Case solutions are goal-oriented, but a business goal can be achieved in multiple ways, and not all of them can be predetermined. Therefore, case workers require the flexibility to decide how the goal is achieved. The focus of a case management solution is the goal-oriented nature of the problem being solved. All the detailed aspects of the solution work to achieve that goal. Whether it is a rule, document, task, or a group of data elements, these characteristics all work to help bring the case to its end state.
This focus is where the uniqueness of a case management solution originates. The goal-oriented approach, in case solutions, is different than that of traditional BPM solutions, which focus almost exclusively around process.
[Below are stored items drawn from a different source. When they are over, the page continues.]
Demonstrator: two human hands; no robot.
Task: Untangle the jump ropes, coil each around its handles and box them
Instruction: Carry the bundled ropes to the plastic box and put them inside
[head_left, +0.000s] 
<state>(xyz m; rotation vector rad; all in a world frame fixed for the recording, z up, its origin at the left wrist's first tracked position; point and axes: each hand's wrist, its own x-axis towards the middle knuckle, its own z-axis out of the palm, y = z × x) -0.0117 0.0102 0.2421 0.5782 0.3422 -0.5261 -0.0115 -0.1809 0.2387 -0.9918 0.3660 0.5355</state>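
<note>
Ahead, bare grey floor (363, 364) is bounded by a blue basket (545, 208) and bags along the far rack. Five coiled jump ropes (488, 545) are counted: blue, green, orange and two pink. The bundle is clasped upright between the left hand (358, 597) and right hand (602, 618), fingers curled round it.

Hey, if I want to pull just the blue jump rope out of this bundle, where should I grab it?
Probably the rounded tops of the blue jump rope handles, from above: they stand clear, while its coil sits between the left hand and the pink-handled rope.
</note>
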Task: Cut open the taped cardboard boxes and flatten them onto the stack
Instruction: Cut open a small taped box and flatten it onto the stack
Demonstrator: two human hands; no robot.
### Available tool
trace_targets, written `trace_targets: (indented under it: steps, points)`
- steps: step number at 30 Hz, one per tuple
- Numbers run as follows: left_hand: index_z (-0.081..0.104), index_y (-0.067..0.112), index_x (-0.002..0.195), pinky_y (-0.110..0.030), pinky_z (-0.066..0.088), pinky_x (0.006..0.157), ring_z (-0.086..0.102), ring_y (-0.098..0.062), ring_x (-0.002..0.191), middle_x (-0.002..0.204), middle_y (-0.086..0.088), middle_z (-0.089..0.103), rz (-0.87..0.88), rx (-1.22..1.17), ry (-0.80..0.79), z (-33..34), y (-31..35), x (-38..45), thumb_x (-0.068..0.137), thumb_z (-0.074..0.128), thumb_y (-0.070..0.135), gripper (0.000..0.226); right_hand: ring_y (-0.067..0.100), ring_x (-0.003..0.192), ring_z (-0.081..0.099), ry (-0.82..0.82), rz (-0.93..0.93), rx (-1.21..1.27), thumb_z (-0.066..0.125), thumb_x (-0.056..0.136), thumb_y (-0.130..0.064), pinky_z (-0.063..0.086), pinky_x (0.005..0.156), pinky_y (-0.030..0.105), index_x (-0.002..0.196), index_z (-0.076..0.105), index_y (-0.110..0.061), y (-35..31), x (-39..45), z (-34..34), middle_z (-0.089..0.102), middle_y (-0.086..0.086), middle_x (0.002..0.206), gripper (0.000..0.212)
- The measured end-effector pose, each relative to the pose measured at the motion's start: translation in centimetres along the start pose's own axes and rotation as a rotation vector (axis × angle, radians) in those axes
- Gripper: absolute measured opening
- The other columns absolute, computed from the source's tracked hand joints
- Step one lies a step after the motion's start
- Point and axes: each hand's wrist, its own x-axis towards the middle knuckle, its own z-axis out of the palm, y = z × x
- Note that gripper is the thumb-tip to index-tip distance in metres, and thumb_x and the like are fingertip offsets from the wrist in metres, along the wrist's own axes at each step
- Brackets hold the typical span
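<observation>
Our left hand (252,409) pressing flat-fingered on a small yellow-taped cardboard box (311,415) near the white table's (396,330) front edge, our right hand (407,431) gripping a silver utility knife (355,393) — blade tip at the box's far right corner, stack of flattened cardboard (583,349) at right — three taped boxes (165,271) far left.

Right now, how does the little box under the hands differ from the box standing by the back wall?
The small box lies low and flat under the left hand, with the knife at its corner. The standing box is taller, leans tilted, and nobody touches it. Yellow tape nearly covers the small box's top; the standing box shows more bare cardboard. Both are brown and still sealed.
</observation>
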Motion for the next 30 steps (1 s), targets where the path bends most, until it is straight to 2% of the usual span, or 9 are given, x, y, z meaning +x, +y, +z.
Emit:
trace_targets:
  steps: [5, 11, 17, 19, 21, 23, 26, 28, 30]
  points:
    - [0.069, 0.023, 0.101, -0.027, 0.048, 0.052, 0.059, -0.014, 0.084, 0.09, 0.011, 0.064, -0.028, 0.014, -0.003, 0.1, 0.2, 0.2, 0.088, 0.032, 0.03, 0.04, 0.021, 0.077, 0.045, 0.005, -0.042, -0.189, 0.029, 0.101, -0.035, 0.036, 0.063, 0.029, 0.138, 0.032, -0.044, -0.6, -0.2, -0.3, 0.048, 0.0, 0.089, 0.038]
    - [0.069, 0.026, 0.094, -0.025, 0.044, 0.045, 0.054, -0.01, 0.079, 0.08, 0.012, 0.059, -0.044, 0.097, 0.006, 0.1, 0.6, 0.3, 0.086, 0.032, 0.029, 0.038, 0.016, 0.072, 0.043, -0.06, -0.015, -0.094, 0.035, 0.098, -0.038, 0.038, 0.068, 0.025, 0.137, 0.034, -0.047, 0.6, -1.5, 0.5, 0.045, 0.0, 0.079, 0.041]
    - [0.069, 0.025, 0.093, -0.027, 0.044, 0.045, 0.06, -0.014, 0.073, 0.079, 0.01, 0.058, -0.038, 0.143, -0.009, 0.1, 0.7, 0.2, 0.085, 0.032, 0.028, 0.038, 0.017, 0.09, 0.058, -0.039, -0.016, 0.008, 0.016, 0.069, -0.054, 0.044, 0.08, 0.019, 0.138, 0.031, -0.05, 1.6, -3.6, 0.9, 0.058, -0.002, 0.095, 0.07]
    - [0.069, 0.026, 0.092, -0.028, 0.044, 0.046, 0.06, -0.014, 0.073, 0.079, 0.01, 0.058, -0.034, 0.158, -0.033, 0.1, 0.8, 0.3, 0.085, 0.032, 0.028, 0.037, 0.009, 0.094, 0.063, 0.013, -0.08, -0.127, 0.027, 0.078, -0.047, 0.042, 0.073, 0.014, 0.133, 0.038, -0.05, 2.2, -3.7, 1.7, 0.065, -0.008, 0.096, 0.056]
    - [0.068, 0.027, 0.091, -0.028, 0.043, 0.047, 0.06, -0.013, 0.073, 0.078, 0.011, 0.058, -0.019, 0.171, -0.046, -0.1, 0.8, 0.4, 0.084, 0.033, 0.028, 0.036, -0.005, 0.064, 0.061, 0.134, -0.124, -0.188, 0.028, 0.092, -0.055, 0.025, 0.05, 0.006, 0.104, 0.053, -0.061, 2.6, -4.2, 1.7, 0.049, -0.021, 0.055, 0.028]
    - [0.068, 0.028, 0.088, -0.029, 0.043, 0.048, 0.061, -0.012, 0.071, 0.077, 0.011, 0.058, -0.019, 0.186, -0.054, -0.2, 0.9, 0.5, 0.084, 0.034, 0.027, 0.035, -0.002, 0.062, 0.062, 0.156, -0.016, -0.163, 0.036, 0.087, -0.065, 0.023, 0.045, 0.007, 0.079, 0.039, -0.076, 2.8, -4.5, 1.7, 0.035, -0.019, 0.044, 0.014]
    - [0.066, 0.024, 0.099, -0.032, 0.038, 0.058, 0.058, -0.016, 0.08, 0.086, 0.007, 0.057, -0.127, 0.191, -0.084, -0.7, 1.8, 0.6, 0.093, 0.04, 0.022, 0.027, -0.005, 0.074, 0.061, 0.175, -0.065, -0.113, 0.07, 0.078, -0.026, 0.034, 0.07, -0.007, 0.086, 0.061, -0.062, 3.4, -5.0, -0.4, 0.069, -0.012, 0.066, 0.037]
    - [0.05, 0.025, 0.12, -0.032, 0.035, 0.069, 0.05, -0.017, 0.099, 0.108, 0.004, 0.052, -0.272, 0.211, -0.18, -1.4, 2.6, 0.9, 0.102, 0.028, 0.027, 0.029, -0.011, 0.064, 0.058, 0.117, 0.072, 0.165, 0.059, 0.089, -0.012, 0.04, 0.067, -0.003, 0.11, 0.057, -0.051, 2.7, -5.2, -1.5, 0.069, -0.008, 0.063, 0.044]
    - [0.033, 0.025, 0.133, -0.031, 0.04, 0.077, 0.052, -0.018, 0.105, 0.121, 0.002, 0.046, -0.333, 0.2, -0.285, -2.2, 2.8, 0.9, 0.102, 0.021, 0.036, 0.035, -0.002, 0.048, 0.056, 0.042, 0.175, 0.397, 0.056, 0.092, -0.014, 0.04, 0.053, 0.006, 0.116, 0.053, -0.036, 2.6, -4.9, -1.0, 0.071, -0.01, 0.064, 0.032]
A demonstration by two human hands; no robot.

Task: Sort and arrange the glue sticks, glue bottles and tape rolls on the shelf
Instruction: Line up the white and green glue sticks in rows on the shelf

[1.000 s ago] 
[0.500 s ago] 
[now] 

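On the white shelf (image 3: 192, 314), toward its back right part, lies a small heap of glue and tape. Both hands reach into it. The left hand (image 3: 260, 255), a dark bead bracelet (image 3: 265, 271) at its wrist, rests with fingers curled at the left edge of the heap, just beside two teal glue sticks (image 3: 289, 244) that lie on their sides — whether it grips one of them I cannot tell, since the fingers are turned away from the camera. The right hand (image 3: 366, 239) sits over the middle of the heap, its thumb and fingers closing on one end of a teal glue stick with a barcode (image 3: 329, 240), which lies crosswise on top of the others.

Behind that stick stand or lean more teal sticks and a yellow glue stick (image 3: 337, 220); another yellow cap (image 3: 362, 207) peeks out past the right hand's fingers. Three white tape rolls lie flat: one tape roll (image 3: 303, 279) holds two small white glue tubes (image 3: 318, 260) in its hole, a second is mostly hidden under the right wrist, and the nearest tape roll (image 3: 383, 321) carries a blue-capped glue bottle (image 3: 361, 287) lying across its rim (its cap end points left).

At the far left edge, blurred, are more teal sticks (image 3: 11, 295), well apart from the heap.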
The focus around a case and its interactions with data, rules, content, and processes is the complexity that differentiates them.
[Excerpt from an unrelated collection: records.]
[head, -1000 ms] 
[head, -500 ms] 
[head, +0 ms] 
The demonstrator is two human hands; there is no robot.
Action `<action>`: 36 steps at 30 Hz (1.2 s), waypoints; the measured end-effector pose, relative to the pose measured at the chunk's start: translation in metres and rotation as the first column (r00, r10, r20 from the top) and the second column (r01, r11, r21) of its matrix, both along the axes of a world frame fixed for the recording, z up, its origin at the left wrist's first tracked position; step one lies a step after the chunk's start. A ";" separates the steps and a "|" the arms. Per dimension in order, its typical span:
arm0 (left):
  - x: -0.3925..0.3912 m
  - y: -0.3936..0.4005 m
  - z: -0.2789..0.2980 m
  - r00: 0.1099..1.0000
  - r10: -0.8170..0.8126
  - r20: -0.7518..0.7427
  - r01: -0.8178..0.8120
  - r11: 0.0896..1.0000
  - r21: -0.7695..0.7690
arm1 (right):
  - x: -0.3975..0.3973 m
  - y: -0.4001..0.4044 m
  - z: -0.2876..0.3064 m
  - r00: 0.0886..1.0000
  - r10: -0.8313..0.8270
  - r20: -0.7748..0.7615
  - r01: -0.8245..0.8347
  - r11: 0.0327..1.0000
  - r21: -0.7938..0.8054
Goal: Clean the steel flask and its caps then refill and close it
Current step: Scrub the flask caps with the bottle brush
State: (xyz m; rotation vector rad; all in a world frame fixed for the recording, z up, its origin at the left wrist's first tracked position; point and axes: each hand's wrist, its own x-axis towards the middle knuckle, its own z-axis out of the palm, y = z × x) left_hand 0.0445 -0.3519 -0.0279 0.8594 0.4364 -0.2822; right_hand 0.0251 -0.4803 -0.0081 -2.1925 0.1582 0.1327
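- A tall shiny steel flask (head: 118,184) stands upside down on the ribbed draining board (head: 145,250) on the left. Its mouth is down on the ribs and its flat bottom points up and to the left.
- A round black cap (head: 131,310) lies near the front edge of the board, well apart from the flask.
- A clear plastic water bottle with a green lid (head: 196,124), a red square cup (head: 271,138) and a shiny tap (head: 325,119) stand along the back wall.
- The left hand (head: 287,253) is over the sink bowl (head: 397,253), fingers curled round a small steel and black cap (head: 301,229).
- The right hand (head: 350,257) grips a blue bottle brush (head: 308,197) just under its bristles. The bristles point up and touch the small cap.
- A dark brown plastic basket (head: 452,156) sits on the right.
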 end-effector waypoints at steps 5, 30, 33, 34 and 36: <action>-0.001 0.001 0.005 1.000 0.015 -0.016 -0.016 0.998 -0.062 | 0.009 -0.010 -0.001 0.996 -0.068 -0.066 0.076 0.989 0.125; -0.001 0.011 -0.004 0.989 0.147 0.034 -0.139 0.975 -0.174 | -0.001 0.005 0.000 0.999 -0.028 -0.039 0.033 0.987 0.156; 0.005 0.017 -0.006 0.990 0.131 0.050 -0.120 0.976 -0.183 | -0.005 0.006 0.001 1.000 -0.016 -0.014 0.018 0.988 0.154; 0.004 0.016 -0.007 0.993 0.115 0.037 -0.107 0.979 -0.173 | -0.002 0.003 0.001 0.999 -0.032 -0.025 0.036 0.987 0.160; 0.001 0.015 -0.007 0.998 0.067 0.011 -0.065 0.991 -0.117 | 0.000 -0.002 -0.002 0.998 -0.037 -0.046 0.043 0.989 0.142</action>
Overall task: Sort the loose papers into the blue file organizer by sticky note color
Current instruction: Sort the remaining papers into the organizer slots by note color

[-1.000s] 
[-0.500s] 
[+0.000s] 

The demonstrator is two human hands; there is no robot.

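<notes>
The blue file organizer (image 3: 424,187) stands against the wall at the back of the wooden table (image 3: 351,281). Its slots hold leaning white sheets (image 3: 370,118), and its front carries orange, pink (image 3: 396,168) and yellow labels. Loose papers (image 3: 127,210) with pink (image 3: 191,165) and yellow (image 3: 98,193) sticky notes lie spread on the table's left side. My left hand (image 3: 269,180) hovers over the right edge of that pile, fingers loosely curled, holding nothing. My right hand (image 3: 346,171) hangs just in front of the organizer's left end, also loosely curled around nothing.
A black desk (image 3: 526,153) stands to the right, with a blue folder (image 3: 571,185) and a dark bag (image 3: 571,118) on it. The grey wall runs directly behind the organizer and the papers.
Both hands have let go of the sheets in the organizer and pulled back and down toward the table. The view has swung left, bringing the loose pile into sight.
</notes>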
1.2.1 Cases are goal-driven and unpredictable
The concept of a goal-driven case solution is to bring focus on what is needed to be done to a case. A case is to be processed, completed, paid, or resolved. The data, rules, and activities that are identified exist to support this end goal. Although the case constructs are defined, each individual case instance has enough variability that a knowledge worker judgment is required to manage the case to its end state.
For example, in a credit card dispute case, the business goal is to resolve the dispute. Although each case instance has the same goal, the outcome of each case can be different. In the credit card dispute example, some disputes end with the merchant returning money to the customer. Other disputes end with the customer maintaining the charge on the credit card, the bank fixing an accounting mistake, and so on.
In this example, each case is completed with a different outcome, but all of them met the same business goal of solving the credit card dispute.
A case management solution is designed to provide the tools to solve a repeatable situation. In a credit card dispute resolution, the situation is customers who are disputing charges to their credit cards. Although all of the processing patterns are similar, each dispute is different enough to present a certain level of unpredictability in the process.
The overall case design might look similar, but the case worker must react to new information in ways that cannot be predetermined. New information can change the outcome of a case in ways that can be determined only by the case worker.
However, not all aspects of a case are unpredictable, and so IBM BPM technology can be used to model the predictable aspects of case solutions. These predictable aspects of the case processing can be encapsulated into process fragments that can be used as part of the toolset that case workers use.
Case management recognizes that a business goal can be achieved in multiple ways, not all of which can be predetermined. The path that follows from the start of a case to the completion of that case can be different for each case instance. Not all activities or steps that are required to complete a case can be known when you design the case solution. For the known activities, the order of execution might be unknown.
1.2.2 Cases are knowledge-intensive
The reason IBM BPM and Enterprise Content Management technologies are insufficient for implementing case management is that cases are knowledge-intensive, which requires the judgment of case workers. Therefore, the outcome of the case depends more on human judgment than on the underlying technology. The technology, however, must support the case worker by providing the tools that are needed to advance the case to its resolution. It cannot replace the judgment of the case worker, and should not unnecessarily constrain the actions of the case worker.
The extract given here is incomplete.